А Машка потихоньку собирала поздний ужин, ступала легко и неслышно, с боязнью поглядывала на сгорбившегося у стола Аркадия. Лицо у него заросшее, лохматое, до черноты обгоревшее на ослепительных и стылых снегах, наветренные глаза воспалены и прикрыты отяжелевшими трепетными веками. Машка, зная Аркадия, не ожидала, что он с такой глубокой скорбью отнесется к смерти матери, и у ней от жалости к нему копились на сердце слезы.

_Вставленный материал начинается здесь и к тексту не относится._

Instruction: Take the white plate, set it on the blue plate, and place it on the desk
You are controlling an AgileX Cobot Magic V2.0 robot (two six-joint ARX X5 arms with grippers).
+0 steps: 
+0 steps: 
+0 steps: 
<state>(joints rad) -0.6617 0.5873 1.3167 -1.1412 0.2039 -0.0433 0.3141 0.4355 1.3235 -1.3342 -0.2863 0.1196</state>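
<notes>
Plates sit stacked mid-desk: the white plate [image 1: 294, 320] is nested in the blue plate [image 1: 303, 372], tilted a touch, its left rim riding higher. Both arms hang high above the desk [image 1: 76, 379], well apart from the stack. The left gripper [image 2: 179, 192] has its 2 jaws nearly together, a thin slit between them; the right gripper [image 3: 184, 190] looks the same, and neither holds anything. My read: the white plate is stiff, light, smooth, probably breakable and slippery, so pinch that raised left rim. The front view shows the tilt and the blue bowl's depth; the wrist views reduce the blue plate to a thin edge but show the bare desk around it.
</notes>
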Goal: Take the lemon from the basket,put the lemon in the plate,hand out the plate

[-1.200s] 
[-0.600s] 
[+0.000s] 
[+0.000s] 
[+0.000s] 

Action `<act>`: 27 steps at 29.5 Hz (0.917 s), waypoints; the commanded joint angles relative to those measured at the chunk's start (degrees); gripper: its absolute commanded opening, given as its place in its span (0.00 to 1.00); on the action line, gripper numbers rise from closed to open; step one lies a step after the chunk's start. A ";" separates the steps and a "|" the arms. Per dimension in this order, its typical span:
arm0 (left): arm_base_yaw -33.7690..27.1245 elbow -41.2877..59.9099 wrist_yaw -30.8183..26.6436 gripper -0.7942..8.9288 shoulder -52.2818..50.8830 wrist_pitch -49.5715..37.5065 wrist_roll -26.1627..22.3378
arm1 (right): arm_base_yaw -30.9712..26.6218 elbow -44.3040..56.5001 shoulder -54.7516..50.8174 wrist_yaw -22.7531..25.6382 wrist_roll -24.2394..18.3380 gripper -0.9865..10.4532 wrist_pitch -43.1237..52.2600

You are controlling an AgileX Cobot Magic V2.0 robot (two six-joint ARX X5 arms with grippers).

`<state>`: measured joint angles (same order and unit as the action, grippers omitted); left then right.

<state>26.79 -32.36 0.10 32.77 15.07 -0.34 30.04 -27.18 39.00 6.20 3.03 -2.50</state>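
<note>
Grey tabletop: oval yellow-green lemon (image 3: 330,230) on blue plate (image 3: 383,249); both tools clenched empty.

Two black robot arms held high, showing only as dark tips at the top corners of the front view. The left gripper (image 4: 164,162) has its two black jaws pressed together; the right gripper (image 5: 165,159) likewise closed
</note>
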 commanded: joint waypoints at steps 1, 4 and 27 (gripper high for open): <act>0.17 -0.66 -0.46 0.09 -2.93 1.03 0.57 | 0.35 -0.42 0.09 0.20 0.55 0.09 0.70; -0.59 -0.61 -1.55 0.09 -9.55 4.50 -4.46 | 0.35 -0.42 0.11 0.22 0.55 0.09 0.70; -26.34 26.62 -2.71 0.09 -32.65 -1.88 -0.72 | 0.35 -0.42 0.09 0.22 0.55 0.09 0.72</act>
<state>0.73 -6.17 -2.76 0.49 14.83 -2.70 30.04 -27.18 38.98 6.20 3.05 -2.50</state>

Когда она собрала еду, то и сама присела к столу, по-бабьи ткнулась губами в кулачок, локоток подхватила на груди. Притихла окончательно, и от полной тишины Аркадий очнулся:
— Когда девятины-то, Маша?
— Так вот считай… Да послезавтра, кого считать-то.
— Давай соберем одних старух — подруг ее. Помянем. Мне теперь они все родные. Тоска сосет, будто пиявица. С полдороги взяло. Утром схожу на могилку. Ведь это только подумать — унес меня лесной, как отведение.
— Шибко она ждала тебя. Уж так убивалась, что два-то последних дня тем только и жила. Соберем, помянем. Я у Канунникова лыток купила на холодец.
— А что она еще-то говорила? Может, наказывала что?
— Да уж какие ее разговоры. Дуню спрашивала раза два, а то все тебя. И плачет. Видно, что плачет, а слез нету. Уж это душа ее томилась.
— Сядь-ко рядышком, Маня. Тутот-ка вот.
— Ты, Арканя, не убивайся. Что уж теперь, — пожалела Машка, присаживаясь рядышком.
— Ты ведь знаешь, Маня, мать Катерина любила тебя. Любила.
— Ничего такого она не сказывала.
— А сама-то не догадывалась?
— Да мать Катерина, она кого не любила-то. Скажешь тоже, ей-богу. Она ровно всем сродни. Оттого и звали ее все матерью. Мать да мать. Вот мать Катерина и вышла.